Work required: Each line from the one containing "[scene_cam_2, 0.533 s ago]" to the end of the listing below must be retyped exactly, with no line left out and none added.

The data:
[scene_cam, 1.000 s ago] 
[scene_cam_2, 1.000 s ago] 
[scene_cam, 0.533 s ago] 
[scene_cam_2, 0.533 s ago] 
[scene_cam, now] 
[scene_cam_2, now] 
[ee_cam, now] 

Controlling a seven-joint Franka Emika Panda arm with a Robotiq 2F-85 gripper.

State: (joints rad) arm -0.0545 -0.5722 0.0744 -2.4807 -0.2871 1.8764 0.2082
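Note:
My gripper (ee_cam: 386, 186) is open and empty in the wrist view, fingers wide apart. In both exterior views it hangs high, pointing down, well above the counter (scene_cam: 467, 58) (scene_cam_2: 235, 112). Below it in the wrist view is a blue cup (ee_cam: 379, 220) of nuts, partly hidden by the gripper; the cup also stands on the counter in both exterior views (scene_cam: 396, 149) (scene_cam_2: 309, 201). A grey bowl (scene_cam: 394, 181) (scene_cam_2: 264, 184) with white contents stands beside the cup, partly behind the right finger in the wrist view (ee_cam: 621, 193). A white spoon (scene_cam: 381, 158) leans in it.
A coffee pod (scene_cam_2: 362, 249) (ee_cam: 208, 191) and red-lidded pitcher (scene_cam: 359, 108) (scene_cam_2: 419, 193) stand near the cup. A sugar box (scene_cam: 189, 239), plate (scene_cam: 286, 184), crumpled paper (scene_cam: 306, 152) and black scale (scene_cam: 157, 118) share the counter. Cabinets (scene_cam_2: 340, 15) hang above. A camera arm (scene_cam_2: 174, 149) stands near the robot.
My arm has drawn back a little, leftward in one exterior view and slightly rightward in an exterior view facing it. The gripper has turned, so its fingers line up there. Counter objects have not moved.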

Expected output:
[scene_cam_2, 0.533 s ago] 
[scene_cam, now] 
[scene_cam_2, now] 
[ee_cam, now] 

Controlling a seven-joint Franka Emika Panda arm with a Robotiq 2F-85 gripper.

State: (joints rad) arm -0.0545 -0.5722 0.0744 -2.4807 -0.2871 1.8764 0.2082
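Note:
My gripper (ee_cam: 386, 186) is open and empty in the wrist view, fingers wide apart. In both exterior views it hangs high, pointing down, well above the counter (scene_cam: 467, 58) (scene_cam_2: 235, 112). Below it in the wrist view is a blue cup (ee_cam: 379, 220) of nuts, partly hidden by the gripper; the cup also stands on the counter in both exterior views (scene_cam: 396, 149) (scene_cam_2: 309, 201). A grey bowl (scene_cam: 394, 181) (scene_cam_2: 264, 184) with white contents stands beside the cup, partly behind the right finger in the wrist view (ee_cam: 621, 193). A white spoon (scene_cam: 381, 158) leans in it.
A coffee pod (scene_cam_2: 362, 249) (ee_cam: 208, 191) and red-lidded pitcher (scene_cam: 359, 108) (scene_cam_2: 419, 193) stand near the cup. A sugar box (scene_cam: 189, 239), plate (scene_cam: 286, 184), crumpled paper (scene_cam: 306, 152) and black scale (scene_cam: 157, 118) share the counter. Cabinets (scene_cam_2: 340, 15) hang above. A camera arm (scene_cam_2: 174, 149) stands near the robot.
My arm has drawn back a little, leftward in one exterior view and slightly rightward in an exterior view facing it. The gripper has turned, so its fingers line up there. Counter objects have not moved.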

This exercise has now been finished.